> _Your assignment_
Run through the data and copy out every line that mentions the word "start".

> _Dataset excerpt_
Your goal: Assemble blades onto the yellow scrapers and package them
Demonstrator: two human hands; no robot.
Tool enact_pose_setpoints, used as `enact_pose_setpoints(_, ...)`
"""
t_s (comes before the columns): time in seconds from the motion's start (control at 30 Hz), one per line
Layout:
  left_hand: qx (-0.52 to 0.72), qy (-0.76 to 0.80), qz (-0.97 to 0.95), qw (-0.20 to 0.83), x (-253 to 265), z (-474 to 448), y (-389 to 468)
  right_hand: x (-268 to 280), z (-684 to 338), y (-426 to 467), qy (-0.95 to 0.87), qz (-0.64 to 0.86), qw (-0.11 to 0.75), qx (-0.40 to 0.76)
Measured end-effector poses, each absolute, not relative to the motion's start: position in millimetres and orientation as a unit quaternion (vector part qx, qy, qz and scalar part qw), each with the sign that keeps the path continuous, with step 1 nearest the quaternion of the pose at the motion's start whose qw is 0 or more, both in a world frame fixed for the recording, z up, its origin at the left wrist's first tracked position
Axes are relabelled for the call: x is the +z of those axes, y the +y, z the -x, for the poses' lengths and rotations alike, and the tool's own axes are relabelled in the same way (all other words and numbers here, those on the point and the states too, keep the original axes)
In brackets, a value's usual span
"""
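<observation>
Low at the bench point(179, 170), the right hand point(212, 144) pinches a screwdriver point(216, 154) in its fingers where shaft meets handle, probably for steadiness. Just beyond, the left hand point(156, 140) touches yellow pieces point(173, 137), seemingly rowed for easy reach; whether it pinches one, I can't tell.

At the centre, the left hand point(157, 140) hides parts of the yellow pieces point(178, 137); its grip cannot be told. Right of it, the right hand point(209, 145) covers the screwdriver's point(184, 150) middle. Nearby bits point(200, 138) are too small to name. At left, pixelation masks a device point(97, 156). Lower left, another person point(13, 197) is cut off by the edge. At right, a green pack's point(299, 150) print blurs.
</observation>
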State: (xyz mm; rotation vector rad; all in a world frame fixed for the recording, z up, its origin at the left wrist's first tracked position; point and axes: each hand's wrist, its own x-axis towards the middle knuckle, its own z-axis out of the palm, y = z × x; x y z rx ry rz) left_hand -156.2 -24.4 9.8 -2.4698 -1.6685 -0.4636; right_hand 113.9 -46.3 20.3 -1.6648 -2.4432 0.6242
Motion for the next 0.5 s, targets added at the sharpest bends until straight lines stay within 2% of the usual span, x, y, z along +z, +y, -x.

> _Answer for the task_
t_s (comes before the columns): time in seconds from the motion's start (control at 30 Hz), one per line
Measured end-effector poses, each absolute, not relative to the motion's start: position in millimetres and orientation as a unit quaternion (vector part qx, qy, qz and scalar part qw), each with the sign that keeps the path continuous, with step 1 nearest the quaternion of the pose at the motion's start whose qw is 0 or more, both in a world frame fixed for the recording, z up, its origin at the left wrist's first tracked position

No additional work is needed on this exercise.